#### [Problem to work on]
Return the data below exactly, stopping after the line with "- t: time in".

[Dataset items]
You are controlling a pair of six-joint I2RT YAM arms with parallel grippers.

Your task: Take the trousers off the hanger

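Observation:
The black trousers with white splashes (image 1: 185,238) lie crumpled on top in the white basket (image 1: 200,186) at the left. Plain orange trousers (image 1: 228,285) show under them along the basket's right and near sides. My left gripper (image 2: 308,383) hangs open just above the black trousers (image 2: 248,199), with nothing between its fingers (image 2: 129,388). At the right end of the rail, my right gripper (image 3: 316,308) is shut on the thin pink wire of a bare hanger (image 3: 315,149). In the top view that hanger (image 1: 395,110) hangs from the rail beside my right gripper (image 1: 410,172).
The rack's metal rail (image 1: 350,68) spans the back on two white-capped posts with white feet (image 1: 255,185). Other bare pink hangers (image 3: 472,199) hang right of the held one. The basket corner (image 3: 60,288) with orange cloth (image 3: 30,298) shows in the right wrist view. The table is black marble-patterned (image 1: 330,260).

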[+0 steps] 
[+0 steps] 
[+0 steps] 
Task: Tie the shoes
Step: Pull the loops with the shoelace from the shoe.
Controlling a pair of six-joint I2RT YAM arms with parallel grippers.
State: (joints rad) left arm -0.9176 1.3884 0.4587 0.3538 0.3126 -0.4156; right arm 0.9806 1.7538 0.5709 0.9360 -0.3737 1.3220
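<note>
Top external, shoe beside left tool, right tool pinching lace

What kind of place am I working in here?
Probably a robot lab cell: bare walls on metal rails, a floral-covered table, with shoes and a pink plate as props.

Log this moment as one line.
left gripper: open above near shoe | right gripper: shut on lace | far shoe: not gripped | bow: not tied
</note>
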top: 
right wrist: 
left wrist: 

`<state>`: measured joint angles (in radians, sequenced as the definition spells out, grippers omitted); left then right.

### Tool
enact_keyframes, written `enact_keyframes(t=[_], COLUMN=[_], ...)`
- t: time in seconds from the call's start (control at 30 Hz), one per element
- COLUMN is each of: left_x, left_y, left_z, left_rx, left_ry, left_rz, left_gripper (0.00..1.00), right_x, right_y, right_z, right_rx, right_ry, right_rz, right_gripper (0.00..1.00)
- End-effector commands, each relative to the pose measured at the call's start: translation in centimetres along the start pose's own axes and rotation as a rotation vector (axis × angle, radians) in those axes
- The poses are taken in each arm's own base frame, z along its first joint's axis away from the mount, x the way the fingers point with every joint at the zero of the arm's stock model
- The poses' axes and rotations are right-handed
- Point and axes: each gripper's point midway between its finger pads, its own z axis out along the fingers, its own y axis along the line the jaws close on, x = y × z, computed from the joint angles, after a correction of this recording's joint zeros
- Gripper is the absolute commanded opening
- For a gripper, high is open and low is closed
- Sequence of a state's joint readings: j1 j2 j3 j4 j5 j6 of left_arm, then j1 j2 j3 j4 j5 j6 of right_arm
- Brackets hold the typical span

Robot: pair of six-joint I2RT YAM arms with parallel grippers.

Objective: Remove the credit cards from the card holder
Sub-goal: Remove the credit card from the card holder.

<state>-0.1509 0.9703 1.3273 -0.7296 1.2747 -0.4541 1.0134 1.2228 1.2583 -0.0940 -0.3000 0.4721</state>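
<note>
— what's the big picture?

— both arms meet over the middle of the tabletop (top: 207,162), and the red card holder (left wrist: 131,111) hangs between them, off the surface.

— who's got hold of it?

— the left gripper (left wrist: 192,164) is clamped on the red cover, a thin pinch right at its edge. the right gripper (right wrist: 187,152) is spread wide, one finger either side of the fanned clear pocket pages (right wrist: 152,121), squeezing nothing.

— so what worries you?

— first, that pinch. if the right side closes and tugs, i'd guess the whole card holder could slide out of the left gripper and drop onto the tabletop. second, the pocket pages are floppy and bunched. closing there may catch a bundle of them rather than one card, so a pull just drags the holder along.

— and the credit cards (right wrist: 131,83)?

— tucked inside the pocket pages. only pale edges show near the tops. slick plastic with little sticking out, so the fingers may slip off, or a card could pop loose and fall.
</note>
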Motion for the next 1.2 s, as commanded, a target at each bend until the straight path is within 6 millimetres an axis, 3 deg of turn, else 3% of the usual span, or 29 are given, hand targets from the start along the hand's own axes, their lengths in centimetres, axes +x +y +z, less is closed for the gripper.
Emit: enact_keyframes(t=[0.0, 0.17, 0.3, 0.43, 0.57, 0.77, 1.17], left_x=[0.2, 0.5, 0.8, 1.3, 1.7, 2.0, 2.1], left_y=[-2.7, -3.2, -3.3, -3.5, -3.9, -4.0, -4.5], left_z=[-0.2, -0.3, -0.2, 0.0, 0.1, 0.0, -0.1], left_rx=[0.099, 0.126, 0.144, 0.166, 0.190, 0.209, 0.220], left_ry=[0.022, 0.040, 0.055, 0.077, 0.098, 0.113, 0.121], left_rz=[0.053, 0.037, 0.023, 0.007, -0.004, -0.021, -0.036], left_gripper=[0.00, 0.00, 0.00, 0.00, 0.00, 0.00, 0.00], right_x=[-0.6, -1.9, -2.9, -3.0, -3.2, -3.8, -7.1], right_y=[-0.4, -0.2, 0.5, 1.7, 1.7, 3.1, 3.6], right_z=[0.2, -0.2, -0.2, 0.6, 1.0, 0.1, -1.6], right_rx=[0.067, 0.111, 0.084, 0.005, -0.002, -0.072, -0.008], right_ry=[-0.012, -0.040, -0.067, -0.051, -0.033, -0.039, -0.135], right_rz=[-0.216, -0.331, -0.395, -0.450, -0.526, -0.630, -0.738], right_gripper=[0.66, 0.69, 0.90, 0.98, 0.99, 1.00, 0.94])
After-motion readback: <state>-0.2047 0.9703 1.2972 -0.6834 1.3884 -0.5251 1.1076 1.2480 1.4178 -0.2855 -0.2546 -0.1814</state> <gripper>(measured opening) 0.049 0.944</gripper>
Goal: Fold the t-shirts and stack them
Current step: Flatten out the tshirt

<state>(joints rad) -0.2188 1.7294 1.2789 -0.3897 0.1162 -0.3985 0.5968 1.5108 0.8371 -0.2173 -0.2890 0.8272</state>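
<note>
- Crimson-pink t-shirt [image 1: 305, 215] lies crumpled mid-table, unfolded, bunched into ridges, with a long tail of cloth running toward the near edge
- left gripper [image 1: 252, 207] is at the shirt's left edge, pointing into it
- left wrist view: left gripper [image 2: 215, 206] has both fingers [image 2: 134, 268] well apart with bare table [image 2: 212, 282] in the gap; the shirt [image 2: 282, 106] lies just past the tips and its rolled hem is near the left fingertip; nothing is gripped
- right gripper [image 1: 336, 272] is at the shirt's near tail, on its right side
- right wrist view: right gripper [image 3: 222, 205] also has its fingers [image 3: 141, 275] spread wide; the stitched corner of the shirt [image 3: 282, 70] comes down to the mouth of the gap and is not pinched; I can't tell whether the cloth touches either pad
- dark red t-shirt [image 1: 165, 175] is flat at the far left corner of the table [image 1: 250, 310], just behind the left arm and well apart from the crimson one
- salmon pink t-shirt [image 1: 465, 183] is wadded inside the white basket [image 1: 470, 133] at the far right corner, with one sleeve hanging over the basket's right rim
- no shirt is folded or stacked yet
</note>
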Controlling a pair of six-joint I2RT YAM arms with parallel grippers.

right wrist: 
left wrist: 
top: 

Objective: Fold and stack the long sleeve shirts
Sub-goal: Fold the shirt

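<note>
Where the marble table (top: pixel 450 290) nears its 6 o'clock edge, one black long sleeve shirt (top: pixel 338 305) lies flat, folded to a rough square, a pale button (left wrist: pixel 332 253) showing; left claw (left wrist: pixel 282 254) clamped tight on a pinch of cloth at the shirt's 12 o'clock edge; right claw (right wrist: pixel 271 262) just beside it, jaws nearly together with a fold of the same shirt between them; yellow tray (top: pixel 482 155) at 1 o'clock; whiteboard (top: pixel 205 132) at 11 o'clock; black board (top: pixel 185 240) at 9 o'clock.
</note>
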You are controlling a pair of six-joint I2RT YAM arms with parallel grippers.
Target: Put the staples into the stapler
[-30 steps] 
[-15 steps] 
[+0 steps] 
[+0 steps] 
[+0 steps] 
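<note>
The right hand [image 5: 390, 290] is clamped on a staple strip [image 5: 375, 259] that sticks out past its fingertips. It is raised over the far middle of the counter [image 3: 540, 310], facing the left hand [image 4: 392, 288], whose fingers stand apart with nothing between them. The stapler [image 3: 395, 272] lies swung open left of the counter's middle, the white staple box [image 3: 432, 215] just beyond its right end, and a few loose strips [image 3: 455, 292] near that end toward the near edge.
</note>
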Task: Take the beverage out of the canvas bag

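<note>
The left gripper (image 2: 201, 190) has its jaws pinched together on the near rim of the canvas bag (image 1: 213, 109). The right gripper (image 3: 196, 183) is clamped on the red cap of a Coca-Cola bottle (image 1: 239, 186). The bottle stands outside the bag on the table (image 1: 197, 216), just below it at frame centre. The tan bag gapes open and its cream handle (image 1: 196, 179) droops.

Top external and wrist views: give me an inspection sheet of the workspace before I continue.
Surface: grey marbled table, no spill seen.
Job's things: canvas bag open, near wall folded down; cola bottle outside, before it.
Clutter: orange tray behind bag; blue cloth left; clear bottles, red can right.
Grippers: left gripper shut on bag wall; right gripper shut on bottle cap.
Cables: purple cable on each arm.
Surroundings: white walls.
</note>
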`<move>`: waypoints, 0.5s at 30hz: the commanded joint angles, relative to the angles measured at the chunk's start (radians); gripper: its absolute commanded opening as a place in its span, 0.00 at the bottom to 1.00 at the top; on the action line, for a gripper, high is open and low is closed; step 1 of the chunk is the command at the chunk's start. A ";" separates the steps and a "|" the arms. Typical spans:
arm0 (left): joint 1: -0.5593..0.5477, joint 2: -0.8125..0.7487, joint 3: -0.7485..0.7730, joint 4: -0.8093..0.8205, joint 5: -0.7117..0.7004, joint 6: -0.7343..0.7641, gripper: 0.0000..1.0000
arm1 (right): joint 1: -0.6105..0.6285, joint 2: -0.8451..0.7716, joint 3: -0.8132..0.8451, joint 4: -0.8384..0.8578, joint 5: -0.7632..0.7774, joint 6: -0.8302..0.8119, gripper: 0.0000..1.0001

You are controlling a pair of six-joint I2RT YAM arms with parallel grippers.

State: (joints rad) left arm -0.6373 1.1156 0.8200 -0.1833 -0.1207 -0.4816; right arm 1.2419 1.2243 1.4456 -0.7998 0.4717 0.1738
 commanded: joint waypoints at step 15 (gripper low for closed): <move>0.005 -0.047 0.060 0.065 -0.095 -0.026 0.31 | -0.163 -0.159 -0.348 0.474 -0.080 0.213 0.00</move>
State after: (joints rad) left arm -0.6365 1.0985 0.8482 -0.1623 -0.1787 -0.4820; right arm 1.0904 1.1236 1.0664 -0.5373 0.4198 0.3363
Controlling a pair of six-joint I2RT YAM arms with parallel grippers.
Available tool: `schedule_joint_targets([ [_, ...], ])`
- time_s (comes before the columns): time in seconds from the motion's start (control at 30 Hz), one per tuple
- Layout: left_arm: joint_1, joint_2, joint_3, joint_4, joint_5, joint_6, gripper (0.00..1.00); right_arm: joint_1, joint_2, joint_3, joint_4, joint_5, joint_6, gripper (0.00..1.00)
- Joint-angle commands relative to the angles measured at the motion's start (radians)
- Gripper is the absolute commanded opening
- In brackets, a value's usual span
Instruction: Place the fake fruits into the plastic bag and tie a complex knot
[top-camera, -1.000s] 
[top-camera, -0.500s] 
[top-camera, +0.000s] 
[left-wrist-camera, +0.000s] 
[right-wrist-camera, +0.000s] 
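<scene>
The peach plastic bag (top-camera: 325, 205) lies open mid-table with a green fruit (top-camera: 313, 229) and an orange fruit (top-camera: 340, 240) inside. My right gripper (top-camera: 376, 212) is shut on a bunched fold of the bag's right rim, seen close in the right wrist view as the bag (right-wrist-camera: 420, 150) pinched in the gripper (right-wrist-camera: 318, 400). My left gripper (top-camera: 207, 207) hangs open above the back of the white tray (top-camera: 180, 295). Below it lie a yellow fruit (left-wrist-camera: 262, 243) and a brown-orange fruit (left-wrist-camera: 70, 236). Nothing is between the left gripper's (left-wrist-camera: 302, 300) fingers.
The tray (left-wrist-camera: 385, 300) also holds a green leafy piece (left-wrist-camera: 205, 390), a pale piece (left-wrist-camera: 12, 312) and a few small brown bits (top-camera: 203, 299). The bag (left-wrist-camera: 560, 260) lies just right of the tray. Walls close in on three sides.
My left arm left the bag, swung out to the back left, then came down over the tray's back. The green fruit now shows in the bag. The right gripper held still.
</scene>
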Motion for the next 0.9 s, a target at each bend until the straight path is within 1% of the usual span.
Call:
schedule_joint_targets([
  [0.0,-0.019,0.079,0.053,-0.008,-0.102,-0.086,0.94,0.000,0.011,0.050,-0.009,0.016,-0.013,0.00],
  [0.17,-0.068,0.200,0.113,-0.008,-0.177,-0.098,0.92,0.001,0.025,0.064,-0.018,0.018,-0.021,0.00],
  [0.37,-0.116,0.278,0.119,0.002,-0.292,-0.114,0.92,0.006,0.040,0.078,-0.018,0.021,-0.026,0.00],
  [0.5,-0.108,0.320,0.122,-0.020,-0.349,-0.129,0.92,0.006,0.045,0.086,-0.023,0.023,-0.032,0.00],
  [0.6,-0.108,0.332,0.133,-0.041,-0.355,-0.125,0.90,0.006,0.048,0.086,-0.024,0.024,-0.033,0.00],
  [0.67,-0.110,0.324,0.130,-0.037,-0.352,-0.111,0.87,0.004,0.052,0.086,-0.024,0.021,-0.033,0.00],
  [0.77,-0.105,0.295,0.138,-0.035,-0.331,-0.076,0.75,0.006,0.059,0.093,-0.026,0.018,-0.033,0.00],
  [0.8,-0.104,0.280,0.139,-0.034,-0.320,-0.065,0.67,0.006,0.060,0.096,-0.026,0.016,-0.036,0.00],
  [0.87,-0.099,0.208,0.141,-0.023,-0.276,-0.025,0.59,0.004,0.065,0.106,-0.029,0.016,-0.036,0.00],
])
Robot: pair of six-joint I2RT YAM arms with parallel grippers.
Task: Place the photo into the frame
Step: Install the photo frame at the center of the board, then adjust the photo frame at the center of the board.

#### [Written reply]
You are controlling a pair of six-joint I2RT YAM arms with parallel grippers.

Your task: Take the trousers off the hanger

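Observation:
The black trousers with white splashes (image 1: 185,238) lie crumpled on top in the white basket (image 1: 200,186) at the left. Plain orange trousers (image 1: 228,285) show under them along the basket's right and near sides. My left gripper (image 2: 308,383) hangs open just above the black trousers (image 2: 248,199), with nothing between its fingers (image 2: 129,388). At the right end of the rail, my right gripper (image 3: 316,308) is shut on the thin pink wire of a bare hanger (image 3: 315,149). In the top view that hanger (image 1: 395,110) hangs from the rail beside my right gripper (image 1: 410,172).
The rack's metal rail (image 1: 350,68) spans the back on two white-capped posts with white feet (image 1: 255,185). Other bare pink hangers (image 3: 472,199) hang right of the held one. The basket corner (image 3: 60,288) with orange cloth (image 3: 30,298) shows in the right wrist view. The table is black marble-patterned (image 1: 330,260).
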
[+0 steps] 
[+0 steps] 
[+0 steps] 
Task: Tie the shoes
Step: Pull the loops with the shoelace from the shoe.
Controlling a pair of six-joint I2RT YAM arms with parallel grippers.
State: (joints rad) left arm -0.9176 1.3884 0.4587 0.3538 0.3126 -0.4156; right arm 0.9806 1.7538 0.5709 0.9360 -0.3737 1.3220
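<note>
Top external, shoe beside left tool, right tool pinching lace

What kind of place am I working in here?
Probably a robot lab cell: bare walls on metal rails, a floral-covered table, with shoes and a pink plate as props.

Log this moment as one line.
left gripper: open above near shoe | right gripper: shut on lace | far shoe: not gripped | bow: not tied
</note>
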top: 
right wrist: 
left wrist: 

`<state>`: measured joint angles (in radians, sequenced as the definition spells out, grippers omitted); left then right.

### Tool
enact_keyframes, written `enact_keyframes(t=[_], COLUMN=[_], ...)`
- t: time in seconds from the call's start (control at 30 Hz), one per element

This completes the required output.